Brief
Pull every line with "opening" from the material.
-------- Recorded information --------
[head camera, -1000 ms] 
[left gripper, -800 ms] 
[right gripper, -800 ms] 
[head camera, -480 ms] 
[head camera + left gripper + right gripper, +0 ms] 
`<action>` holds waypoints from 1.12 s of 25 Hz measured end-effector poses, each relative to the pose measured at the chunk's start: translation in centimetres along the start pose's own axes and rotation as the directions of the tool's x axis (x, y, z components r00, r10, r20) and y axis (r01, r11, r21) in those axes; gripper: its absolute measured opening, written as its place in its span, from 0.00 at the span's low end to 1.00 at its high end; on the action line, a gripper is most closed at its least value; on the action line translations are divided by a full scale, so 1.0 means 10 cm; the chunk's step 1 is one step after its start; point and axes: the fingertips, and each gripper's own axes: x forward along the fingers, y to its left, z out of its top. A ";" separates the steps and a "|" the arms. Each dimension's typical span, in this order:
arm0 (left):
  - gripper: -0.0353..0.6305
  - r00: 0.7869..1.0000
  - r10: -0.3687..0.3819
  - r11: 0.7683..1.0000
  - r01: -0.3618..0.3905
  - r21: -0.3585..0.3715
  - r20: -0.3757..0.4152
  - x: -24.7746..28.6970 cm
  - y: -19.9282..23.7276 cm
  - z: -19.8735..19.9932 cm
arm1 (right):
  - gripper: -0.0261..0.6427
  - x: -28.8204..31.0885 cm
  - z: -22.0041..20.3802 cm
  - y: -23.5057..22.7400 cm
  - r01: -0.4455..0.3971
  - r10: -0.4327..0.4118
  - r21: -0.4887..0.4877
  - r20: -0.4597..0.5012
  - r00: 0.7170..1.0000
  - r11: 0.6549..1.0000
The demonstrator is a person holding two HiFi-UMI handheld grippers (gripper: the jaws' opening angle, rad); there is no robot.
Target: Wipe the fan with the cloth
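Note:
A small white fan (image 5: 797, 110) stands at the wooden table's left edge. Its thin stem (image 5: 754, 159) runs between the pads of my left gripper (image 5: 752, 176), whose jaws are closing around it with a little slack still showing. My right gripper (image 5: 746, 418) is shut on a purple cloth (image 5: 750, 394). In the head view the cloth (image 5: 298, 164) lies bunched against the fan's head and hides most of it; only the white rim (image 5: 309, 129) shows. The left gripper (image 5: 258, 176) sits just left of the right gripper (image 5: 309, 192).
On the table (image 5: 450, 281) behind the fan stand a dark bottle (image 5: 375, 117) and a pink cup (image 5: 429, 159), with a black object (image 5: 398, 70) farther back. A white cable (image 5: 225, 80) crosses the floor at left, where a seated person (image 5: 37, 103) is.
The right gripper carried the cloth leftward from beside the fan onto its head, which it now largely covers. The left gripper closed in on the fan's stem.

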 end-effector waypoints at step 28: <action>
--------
Result of this task
`<action>` holds waypoints from 1.12 s of 25 Hz measured end-effector poses, each relative to the pose measured at the chunk's start: translation in centimetres along the start pose's own axes and rotation as the directions of the tool's x axis (x, y, z components r00, r10, r20) and y axis (r01, r11, r21) in those axes; gripper: its absolute measured opening, written as its place in its span, from 0.00 at the span's low end to 1.00 at its high end; on the action line, a gripper is most closed at its least value; on the action line translations are divided by a full scale, so 1.0 means 10 cm; the chunk's step 1 is one step after its start; point and axes: the fingertips, and each gripper's own axes: x forward along the fingers, y to its left, z out of its top. A ";" separates the steps and a "|" the arms. Each dimension's typical span, in this order:
The demonstrator is a person holding two HiFi-UMI handheld grippers (gripper: the jaws' opening angle, rad); there is no robot.

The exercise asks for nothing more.